Could you give the whole listing again, exactly as it reads?

================================

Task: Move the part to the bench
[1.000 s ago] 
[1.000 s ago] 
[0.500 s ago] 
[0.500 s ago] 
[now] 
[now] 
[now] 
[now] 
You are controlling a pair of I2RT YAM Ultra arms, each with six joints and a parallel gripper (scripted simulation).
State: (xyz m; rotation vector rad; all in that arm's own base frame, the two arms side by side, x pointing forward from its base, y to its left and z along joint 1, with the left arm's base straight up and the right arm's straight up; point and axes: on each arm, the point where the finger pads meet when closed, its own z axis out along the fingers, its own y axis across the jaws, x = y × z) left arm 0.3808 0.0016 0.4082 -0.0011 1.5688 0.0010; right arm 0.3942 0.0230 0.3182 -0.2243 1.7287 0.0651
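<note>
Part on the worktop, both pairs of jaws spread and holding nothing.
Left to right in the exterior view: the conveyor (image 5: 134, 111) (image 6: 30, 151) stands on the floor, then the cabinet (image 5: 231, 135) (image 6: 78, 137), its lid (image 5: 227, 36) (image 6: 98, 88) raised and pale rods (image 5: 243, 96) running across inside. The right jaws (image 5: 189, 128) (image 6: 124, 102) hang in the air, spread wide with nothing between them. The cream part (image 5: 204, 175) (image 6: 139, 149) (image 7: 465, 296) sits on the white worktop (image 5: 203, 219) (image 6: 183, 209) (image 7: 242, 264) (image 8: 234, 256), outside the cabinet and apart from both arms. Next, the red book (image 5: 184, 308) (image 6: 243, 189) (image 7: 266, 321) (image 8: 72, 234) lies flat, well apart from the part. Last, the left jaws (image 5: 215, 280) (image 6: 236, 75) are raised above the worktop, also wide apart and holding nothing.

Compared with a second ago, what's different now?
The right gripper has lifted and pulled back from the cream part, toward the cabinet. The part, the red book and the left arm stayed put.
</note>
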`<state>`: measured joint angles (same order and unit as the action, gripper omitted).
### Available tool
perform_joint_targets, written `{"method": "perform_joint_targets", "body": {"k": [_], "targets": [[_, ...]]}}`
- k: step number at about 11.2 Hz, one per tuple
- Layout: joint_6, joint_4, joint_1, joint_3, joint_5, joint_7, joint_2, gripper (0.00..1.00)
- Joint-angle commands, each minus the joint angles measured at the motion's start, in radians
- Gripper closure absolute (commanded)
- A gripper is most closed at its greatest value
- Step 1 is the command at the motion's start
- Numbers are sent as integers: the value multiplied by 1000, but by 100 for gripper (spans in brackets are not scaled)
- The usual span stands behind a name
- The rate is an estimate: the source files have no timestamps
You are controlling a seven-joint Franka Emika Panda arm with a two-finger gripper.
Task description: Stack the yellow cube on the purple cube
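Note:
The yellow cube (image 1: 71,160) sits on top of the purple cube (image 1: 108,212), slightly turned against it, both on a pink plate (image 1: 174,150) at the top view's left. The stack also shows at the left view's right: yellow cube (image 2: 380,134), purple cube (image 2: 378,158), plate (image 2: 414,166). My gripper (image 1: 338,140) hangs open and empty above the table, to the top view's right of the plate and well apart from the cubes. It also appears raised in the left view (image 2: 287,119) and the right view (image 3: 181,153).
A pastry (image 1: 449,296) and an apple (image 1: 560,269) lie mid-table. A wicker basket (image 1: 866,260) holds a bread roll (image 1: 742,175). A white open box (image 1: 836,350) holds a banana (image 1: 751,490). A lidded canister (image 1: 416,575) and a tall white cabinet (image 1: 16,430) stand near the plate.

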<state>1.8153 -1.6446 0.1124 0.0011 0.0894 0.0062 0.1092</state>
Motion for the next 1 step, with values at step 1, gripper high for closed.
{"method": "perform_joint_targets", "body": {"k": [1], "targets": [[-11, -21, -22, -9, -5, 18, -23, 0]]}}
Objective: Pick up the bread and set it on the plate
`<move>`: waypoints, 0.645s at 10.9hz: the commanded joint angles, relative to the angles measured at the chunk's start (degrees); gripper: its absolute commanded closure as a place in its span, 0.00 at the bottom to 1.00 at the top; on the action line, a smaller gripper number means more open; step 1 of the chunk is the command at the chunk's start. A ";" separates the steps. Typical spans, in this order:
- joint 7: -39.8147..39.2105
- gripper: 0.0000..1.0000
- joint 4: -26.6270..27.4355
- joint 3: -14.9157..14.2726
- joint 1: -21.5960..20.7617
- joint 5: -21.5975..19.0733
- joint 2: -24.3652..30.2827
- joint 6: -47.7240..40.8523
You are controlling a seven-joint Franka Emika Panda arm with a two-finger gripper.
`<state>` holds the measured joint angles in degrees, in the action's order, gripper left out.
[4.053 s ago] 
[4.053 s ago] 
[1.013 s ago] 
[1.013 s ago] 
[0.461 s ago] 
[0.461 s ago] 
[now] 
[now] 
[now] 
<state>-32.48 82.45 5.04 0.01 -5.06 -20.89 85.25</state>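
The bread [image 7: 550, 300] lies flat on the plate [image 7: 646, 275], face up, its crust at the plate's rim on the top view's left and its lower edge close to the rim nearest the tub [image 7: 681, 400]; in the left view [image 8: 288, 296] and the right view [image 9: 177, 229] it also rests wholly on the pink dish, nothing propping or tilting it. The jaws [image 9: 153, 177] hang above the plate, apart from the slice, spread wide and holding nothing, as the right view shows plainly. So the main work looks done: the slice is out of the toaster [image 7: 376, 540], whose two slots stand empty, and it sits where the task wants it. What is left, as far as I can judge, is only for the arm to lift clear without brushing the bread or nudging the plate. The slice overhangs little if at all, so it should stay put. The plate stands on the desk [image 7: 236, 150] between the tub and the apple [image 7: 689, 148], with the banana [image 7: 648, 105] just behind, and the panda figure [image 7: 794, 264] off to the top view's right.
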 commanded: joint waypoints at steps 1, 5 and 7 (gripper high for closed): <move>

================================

### Exercise solution
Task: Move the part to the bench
[1.000 s ago] 
[1.000 s ago] 
[0.500 s ago] 
[0.500 s ago] 
[now] 
[now] 
[now] 
[now] 
You are controlling a pair of I2RT YAM Ultra arms, each with six joints and a parallel gripper (scripted simulation).
State: (xyz m; rotation vector rad; all in that arm's own base frame, the two arms side by side, x pointing forward from its base, y to its left and z along joint 1, with the left arm's base straight up and the right arm's straight up; point and axes: on each arm, the point where the finger pads meet when closed, its own z axis out along the fingers, its own y axis across the jaws, x = y × z) left arm 0.3808 0.0016 0.4082 -0.0011 1.5688 0.0010; right arm 0.3942 0.0230 0.3182 -0.2243 1.7287 0.0651
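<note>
Part on the worktop, both pairs of jaws spread and holding nothing.
Left to right in the exterior view: the conveyor (image 5: 134, 111) (image 6: 30, 151) stands on the floor, then the cabinet (image 5: 231, 135) (image 6: 78, 137), its lid (image 5: 227, 36) (image 6: 98, 88) raised and pale rods (image 5: 243, 96) running across inside. The right jaws (image 5: 189, 128) (image 6: 124, 102) hang in the air, spread wide with nothing between them. The cream part (image 5: 204, 175) (image 6: 139, 149) (image 7: 465, 296) sits on the white worktop (image 5: 203, 219) (image 6: 183, 209) (image 7: 242, 264) (image 8: 234, 256), outside the cabinet and apart from both arms. Next, the red book (image 5: 184, 308) (image 6: 243, 189) (image 7: 266, 321) (image 8: 72, 234) lies flat, well apart from the part. Last, the left jaws (image 5: 215, 280) (image 6: 236, 75) are raised above the worktop, also wide apart and holding nothing.

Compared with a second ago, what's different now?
The right gripper has lifted and pulled back from the cream part, toward the cabinet. The part, the red book and the left arm stayed put.
</note>
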`<state>`: measured joint angles (same order and unit as the action, gripper omitted).
### Available tool
perform_joint_targets, written `{"method": "perform_joint_targets", "body": {"k": [_], "targets": [[_, ...]]}}`
- k: step number at about 11.2 Hz, one per tuple
- Layout: joint_6, joint_4, joint_1, joint_3, joint_5, joint_7, joint_2, gripper (0.00..1.00)
- Joint-angle commands, each minus the joint angles measured at the motion's start, in radians
- Gripper closure absolute (commanded)
- A gripper is most closed at its greatest value
- Step 1 is the command at the motion's start
- Numbers are sent as integers: the value multiplied by 1000, but by 100 for gripper (spans in brackets are not scaled)
- The usual span stands behind a name
- The rate is an estimate: the source files have no timestamps
You are controlling a seven-joint Franka Emika Panda arm with a two-finger gripper.
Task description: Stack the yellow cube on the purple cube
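Note:
The yellow cube (image 1: 71,160) sits on top of the purple cube (image 1: 108,212), slightly turned against it, both on a pink plate (image 1: 174,150) at the top view's left. The stack also shows at the left view's right: yellow cube (image 2: 380,134), purple cube (image 2: 378,158), plate (image 2: 414,166). My gripper (image 1: 338,140) hangs open and empty above the table, to the top view's right of the plate and well apart from the cubes. It also appears raised in the left view (image 2: 287,119) and the right view (image 3: 181,153).
A pastry (image 1: 449,296) and an apple (image 1: 560,269) lie mid-table. A wicker basket (image 1: 866,260) holds a bread roll (image 1: 742,175). A white open box (image 1: 836,350) holds a banana (image 1: 751,490). A lidded canister (image 1: 416,575) and a tall white cabinet (image 1: 16,430) stand near the plate.
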
<state>1.8153 -1.6446 0.1124 0.0011 0.0894 0.0062 0.1092</state>
Motion for the next 1 step, with values at step 1, gripper high for closed.
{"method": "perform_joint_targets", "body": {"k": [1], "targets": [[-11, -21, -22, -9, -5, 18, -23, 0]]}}
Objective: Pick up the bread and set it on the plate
`<move>`: waypoints, 0.645s at 10.9hz: the commanded joint angles, relative to the angles measured at the chunk's start (degrees); gripper: its absolute commanded closure as a place in its span, 0.00 at the bottom to 1.00 at the top; on the action line, a smaller gripper number means more open; step 1 of the chunk is the command at the chunk's start. A ";" separates the steps. Typical spans, in this order:
- joint 7: -39.8147..39.2105
- gripper: 0.0000..1.0000
- joint 4: -26.6270..27.4355
- joint 3: -14.9157..14.2726
- joint 1: -21.5960..20.7617
- joint 5: -21.5975..19.0733
- joint 2: -24.3652..30.2827
- joint 6: -47.7240..40.8523
You are controlling a seven-joint Franka Emika Panda arm with a two-finger gripper.
`<state>` holds the measured joint angles in degrees, in the action's order, gripper left out.
[4.053 s ago] 
[4.053 s ago] 
[1.013 s ago] 
[1.013 s ago] 
[0.461 s ago] 
[0.461 s ago] 
[now] 
[now] 
[now] 
<state>-32.48 82.45 5.04 0.01 -5.06 -20.89 85.25</state>
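The bread [image 7: 550, 300] lies flat on the plate [image 7: 646, 275], face up, its crust at the plate's rim on the top view's left and its lower edge close to the rim nearest the tub [image 7: 681, 400]; in the left view [image 8: 288, 296] and the right view [image 9: 177, 229] it also rests wholly on the pink dish, nothing propping or tilting it. The jaws [image 9: 153, 177] hang above the plate, apart from the slice, spread wide and holding nothing, as the right view shows plainly. So the main work looks done: the slice is out of the toaster [image 7: 376, 540], whose two slots stand empty, and it sits where the task wants it. What is left, as far as I can judge, is only for the arm to lift clear without brushing the bread or nudging the plate. The slice overhangs little if at all, so it should stay put. The plate stands on the desk [image 7: 236, 150] between the tub and the apple [image 7: 689, 148], with the banana [image 7: 648, 105] just behind, and the panda figure [image 7: 794, 264] off to the top view's right.
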 commanded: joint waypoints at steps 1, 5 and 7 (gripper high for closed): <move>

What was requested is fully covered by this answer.